Hawke stood at his side, and he quickly manoeuvred Abrehem back to his seat before the overseers intervened. Hawke eased into the seat next to him. Coyne sat where Abrehem had left him, spooning mouthfuls of paste into his mouth.
‘So that’s what happened to him,’ mused Hawke, watching as Ismael moved on.
‘They made him into a bloody servitor...’ said Abrehem in disgust.
‘I didn’t think you two were that close,’ said Hawke. ‘Or did I miss something?’
Abrehem shook his head. ‘No, we weren’t close. I didn’t even really like him.’
‘He was an ass,’ snapped Coyne. ‘If it weren’t for you and him I wouldn’t have been in that damn bar. I’d still be back home with my Caella. To the warp with you and to the warp with Ismael de Roeven, I’m glad they drilled his brain out.’
‘You think he deserved that?’ said Abrehem.
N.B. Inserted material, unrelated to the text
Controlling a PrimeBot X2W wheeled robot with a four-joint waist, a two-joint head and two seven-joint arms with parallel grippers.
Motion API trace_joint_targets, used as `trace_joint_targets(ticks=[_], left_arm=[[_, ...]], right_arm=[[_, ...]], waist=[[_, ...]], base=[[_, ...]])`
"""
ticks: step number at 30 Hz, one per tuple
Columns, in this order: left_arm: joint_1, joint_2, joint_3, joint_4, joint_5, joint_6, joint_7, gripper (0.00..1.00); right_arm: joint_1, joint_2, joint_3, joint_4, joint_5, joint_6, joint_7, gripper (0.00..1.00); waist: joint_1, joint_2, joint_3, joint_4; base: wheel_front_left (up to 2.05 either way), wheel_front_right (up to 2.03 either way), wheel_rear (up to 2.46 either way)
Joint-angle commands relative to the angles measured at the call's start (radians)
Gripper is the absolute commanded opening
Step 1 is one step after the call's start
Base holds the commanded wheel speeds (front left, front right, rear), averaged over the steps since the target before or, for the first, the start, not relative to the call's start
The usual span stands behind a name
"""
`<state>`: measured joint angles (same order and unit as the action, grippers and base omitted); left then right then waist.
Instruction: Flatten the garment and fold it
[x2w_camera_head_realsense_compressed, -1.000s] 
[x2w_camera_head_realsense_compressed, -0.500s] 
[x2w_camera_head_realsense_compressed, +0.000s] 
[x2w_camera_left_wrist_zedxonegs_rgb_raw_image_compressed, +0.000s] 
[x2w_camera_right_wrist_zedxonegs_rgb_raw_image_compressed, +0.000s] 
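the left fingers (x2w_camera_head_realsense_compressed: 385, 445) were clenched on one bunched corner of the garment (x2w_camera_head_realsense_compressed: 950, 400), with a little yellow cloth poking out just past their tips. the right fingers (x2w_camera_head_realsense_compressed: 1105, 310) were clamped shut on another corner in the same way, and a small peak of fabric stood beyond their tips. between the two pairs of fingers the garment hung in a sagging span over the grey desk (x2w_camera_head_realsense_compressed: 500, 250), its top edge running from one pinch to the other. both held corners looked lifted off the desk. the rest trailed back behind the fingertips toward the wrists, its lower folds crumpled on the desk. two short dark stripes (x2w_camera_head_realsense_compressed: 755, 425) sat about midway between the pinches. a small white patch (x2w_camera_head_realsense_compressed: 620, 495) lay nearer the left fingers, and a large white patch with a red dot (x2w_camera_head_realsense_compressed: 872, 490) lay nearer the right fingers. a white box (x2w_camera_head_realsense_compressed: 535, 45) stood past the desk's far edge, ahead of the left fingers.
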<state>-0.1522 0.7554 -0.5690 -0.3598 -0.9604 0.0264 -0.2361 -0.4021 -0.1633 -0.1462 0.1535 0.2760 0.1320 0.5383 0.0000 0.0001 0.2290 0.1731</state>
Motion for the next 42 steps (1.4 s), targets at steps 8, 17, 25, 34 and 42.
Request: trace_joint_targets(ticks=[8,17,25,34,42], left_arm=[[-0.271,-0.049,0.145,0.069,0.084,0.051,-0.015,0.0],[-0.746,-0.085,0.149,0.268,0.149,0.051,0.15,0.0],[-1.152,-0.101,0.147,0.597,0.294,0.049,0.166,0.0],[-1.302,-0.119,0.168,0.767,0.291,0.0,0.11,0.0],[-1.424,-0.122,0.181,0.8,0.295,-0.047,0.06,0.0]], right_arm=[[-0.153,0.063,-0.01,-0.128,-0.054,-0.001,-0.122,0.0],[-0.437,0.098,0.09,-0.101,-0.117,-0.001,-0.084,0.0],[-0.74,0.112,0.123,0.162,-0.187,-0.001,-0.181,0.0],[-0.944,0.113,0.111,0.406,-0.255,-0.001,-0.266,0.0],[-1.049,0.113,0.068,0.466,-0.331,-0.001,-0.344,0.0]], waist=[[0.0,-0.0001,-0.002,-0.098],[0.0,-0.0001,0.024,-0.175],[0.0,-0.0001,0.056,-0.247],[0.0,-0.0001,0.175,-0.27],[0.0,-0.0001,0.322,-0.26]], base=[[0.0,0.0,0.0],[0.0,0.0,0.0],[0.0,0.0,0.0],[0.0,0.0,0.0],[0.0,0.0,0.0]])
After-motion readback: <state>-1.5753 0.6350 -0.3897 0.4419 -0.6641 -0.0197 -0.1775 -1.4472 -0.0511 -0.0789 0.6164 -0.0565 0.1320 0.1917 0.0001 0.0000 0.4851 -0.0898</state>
‘Sure, why not? What do I care?’
‘Because it could be you next,’ hissed Abrehem, leaning over the table. ‘The Adeptus Mechanicus just fed him to their machines and spat out his humanity as something worthless. He’s a flesh chassis for their damned bionics. There’s nothing left of him now.’
‘Then maybe he’s the lucky one,’ said Coyne.
‘Your man has a point,’ said Hawke. ‘Ismael might be a slave, but at least he doesn’t know it.’
‘And that makes it all right?’
‘Of course not, but at least he’s not suffering.’
‘You don’t know that.’
‘True,’ agreed Hawke. ‘But you don’t know that he is. Listen, it’s been a long day and you’ve had a shock seeing a former co-worker with half his brain chopped out. That’s enough to make anyone feel a bit stressed, am I right or am I right?’
‘You’re right, Hawke,’ sighed Abrehem.
‘I’ll bet you could go a glass of shine?’ said Hawke amiably. ‘I know I could.’
Abrehem almost laughed. He said, ‘Sure, yeah, I’d love a drink. I’ll ask Overseer Vresh if he can get a few drums rolled in. Emperor knows, I’d love to get drunk right now.’
Hawke grinned his shark’s grin and said, ‘Then today, my good friend, is your lucky day.’
Kotov turned his senses outwards, freeing his perceptions from golden-hued memory to the promise of the future. The fleet was making good time through the outer reaches of the Joura system, the course Mistress Tychon had plotted proving to be an exemplary display of stellar cartographical aptitude. Blaylock was still smarting at her interference, but Tarkis was ever given to emotional responses – especially ones triggered by a female who so openly disdained the accumulation of visible augmentation.
The Mandeville point was close, and Kotov could sense the ship’s burning desire to be pressing on through the veil of the immaterium once more. Its labouring plasma engines were running close to maximum tolerance, and the risk of drive chamber burnouts was exponentially higher. Kotov detached a sliver of his consciousness and sent it through the noosphere to calm the eagerness of the engines. His augmented brain could function with full cognitive awareness while numerous portions were split from the whole attending to lesser functions. A hundred or more elements of his consciousness were seconded to the ship’s various systems, yet he locked enough of his mind within his cerebral cortex to maintain his sense of self.